The 150 can handle calls up to 512kbit/s over an IP connection. An optional handset is available or users can use a headset/microphone for greater privacy. It does have AES encryption support for those needing the added security, but does not contain a built-in multipoint control unit (MCU) for hosting small conferences without the need for a bridge or conference hosting service.

Polycom, Tandberg's chief competitor, offers a software-only endpoint for desktop conferencing that runs on a PC with a USB camera, but Tandberg insists there is a place for an appliance on the desk. "You don't have to use your computer or start it when you want to do a video call," says Snorre Kjesbu, vice president of innovation at Tandberg. "You can have the computer next to you with information that you may need in the conversation."

Also, Tandberg is introducing the 1500 MXP and 2000 MXP units targeted at individual executives and conference attendees at small conference rooms, respectively. The 1500 MXP comes with a 17 inch XGA screen that can double as a computer monitor, automatically switching between PC and conferencing mode when a call comes in. It includes a camera, speakers and microphone as well as an optional built-in MCU that can connect four video endpoints and three phones simultaneously in a call. 802.11b wireless capability is also built in for those rooms without an Ethernet socket.

The 2000 MXP is similar to the 1500, but comes with a 23 inch LCD XGA screen. It too can double as a PC monitor, but is better suited for showing a local presentation to a group rather than everyday PC use. Both the 1500 MXP and 2000 MXP can handle a call bandwidth up to 2Mbit/s, and all the new devices are capable of H.264 video compression and AES encryption.

Tandberg says that, next year, it will start rolling out firewall traversal technology that will allow individual units to tunnel through firewalls, a key problem for IP videoconferencing today.

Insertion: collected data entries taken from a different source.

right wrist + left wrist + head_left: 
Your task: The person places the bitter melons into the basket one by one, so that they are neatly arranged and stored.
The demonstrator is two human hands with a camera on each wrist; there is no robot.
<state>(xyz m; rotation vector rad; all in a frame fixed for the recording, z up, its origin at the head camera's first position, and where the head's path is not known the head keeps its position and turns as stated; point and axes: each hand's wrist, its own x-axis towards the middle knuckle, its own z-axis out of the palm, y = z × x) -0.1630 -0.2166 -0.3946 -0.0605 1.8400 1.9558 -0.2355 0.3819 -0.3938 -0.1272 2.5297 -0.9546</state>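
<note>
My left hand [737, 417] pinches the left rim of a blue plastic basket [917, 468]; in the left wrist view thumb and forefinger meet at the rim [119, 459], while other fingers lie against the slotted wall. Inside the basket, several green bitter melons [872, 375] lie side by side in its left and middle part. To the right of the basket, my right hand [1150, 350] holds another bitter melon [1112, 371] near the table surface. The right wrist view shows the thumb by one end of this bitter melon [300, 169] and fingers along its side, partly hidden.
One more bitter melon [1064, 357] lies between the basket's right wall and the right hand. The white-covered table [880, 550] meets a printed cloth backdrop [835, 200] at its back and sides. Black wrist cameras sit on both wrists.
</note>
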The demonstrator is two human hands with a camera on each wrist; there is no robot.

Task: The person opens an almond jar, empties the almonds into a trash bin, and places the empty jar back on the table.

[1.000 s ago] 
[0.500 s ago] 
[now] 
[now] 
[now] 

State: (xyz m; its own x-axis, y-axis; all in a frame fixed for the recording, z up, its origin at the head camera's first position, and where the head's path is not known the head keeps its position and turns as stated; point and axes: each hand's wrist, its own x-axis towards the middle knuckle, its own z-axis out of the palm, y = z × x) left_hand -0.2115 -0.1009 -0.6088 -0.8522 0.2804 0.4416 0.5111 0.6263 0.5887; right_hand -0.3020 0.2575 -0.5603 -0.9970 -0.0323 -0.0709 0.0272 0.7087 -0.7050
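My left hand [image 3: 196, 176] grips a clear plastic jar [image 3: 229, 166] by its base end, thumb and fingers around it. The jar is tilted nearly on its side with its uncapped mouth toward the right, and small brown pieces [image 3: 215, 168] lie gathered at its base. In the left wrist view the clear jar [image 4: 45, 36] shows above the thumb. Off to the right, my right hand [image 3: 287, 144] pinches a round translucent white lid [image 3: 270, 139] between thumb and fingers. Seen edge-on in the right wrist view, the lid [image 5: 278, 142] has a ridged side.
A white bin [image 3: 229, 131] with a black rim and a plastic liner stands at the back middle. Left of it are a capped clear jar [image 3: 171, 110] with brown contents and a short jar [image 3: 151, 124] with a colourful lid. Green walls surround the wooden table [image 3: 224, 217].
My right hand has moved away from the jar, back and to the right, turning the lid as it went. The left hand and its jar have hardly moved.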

The firewall technology, which will be available through a software upgrade, comes via Tandberg's May 2004 acquisition of Ridgeway Systems.

"We need more transparent technologies behind the scenes to increase the usage of visual communications, especially between organisations," says Jean Roshower, marketing director at Tandberg.

All three of the new units are SIP-ready, Kjesbu says, with full SIP support scheduled for the first quarter of 2005. Any of the MXP line of machines will be able to support SIP through a software upgrade.

Tandberg is already shipping the 150, 1500 MXP and 2000 MXP. The 150 is £2800, the 1500 MXP costs from £4950 and the 2000 MXP starts at £8900.